With the material below, print exactly the lines between the line holding "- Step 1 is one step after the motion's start" and the line holding "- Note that", inclusive. Add nothing else.

• _THE DATA_:
——
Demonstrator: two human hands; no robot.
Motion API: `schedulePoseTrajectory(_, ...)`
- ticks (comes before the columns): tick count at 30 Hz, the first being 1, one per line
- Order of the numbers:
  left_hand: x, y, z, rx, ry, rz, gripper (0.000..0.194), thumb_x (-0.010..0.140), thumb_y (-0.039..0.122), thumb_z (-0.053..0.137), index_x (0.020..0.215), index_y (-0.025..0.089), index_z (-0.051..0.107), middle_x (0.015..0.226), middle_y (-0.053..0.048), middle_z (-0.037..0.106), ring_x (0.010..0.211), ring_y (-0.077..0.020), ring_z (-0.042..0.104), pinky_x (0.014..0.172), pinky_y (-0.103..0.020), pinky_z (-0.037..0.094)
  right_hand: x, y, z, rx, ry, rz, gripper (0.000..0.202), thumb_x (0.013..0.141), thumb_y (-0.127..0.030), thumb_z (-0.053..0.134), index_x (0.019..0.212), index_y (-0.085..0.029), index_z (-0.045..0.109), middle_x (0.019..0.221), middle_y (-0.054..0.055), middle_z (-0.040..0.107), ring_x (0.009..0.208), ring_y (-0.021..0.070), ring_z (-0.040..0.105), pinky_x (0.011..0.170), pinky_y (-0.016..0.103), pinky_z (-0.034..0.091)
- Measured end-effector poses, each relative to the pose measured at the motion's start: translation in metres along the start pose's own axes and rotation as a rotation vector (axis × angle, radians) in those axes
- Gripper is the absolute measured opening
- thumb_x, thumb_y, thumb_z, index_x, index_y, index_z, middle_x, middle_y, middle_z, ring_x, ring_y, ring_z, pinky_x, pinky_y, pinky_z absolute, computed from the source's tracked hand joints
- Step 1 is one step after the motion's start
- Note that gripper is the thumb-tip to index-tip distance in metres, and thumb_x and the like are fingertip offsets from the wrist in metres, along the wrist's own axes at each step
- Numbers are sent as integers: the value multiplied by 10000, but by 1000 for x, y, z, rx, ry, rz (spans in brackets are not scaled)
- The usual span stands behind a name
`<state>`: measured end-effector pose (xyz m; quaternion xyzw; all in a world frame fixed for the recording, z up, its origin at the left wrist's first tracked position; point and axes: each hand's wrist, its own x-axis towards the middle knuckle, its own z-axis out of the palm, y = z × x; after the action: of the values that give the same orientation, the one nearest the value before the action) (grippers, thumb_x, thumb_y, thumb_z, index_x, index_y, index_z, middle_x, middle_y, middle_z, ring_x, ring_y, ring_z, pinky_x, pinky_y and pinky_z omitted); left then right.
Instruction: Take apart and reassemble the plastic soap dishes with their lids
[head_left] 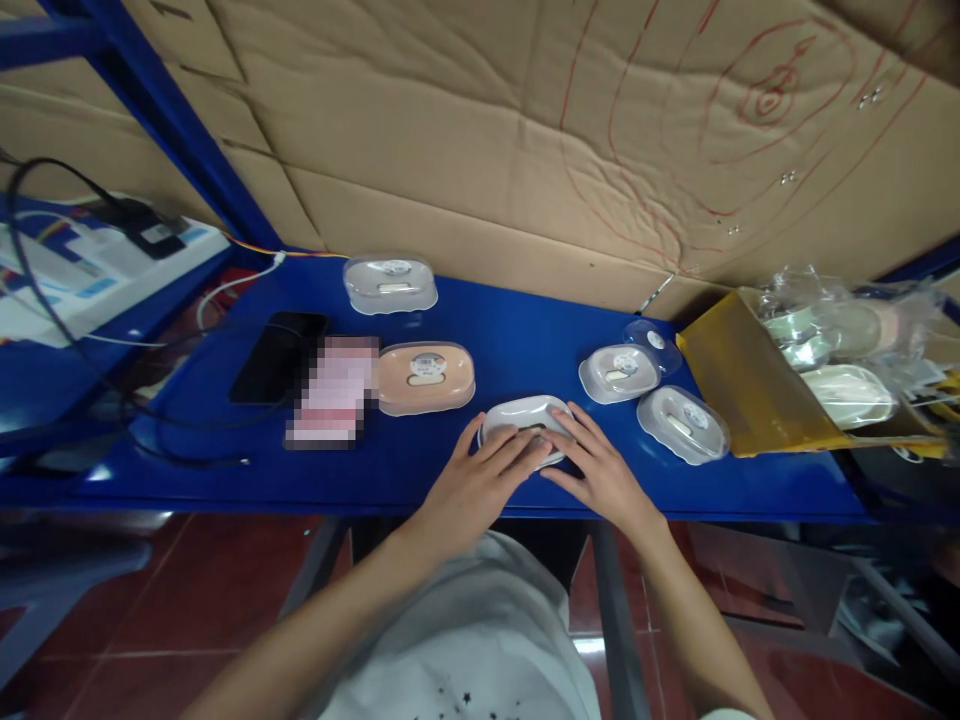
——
• _WRITTEN ANSWER_:
- Step 1 is one step after the motion's start
- Note that gripper is the thumb-tip to index-tip distance in metres, and thumb_x and the like are fingertip offsets from the wrist in metres, along the wrist's own axes at each step

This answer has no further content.